Task to carry out: How many lines in the data below have the string "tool"? Reply with the number alone.

Supplied material:

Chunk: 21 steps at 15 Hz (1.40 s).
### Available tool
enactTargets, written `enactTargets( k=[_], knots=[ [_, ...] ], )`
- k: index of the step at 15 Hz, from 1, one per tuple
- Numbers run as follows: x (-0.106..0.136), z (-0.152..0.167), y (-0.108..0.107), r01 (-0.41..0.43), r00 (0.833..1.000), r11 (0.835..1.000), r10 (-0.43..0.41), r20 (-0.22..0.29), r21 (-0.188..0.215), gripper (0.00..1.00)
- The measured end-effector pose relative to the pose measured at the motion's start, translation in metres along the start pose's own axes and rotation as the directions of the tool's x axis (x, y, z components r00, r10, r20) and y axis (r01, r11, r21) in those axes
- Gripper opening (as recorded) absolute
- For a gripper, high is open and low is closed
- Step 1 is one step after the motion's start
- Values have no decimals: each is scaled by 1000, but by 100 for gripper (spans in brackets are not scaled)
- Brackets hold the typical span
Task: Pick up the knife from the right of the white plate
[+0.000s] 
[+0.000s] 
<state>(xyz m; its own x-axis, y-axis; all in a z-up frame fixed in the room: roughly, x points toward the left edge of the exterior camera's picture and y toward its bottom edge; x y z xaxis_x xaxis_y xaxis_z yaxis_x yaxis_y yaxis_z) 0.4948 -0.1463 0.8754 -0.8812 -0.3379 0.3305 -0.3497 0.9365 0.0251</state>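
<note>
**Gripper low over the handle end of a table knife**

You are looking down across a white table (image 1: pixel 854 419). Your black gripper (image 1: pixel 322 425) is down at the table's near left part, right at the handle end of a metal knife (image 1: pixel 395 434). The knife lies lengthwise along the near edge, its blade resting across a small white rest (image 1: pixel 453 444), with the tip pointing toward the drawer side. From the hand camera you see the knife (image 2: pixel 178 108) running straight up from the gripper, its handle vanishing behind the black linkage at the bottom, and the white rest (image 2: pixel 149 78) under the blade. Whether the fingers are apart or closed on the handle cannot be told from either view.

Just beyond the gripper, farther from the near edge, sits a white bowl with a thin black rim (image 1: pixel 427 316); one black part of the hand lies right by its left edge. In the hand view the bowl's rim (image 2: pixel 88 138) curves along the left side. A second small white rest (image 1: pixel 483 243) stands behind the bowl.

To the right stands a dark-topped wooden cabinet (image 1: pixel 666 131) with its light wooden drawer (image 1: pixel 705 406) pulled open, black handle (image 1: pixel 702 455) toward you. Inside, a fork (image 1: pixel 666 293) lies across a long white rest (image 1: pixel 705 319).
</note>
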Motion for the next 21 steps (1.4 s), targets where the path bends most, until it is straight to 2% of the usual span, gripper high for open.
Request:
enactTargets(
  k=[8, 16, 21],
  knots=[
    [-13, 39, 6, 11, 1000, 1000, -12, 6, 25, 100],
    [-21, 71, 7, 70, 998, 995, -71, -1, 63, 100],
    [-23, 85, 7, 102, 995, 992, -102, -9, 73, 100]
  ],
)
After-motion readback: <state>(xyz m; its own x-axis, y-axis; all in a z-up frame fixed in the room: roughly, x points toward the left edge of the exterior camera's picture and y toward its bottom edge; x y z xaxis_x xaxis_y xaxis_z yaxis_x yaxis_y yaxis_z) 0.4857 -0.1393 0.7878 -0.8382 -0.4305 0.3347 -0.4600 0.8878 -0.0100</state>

Finished task: 2